* [Your goal]: Extract exactly the range of lines bounded by the line containing "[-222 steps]" and the final line of the listing, both ends included, and no other lines.
☆ ☆ ☆ ☆
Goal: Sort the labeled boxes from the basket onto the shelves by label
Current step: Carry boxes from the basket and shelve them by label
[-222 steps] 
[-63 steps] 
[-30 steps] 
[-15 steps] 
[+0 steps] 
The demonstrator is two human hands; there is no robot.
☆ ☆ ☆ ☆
* [Response to the exercise]:
[-222 steps] 
[-63 steps] 
[-30 steps] 
[-15 steps] 
[+0 steps] 
The demonstrator is two human hands; there is no robot.

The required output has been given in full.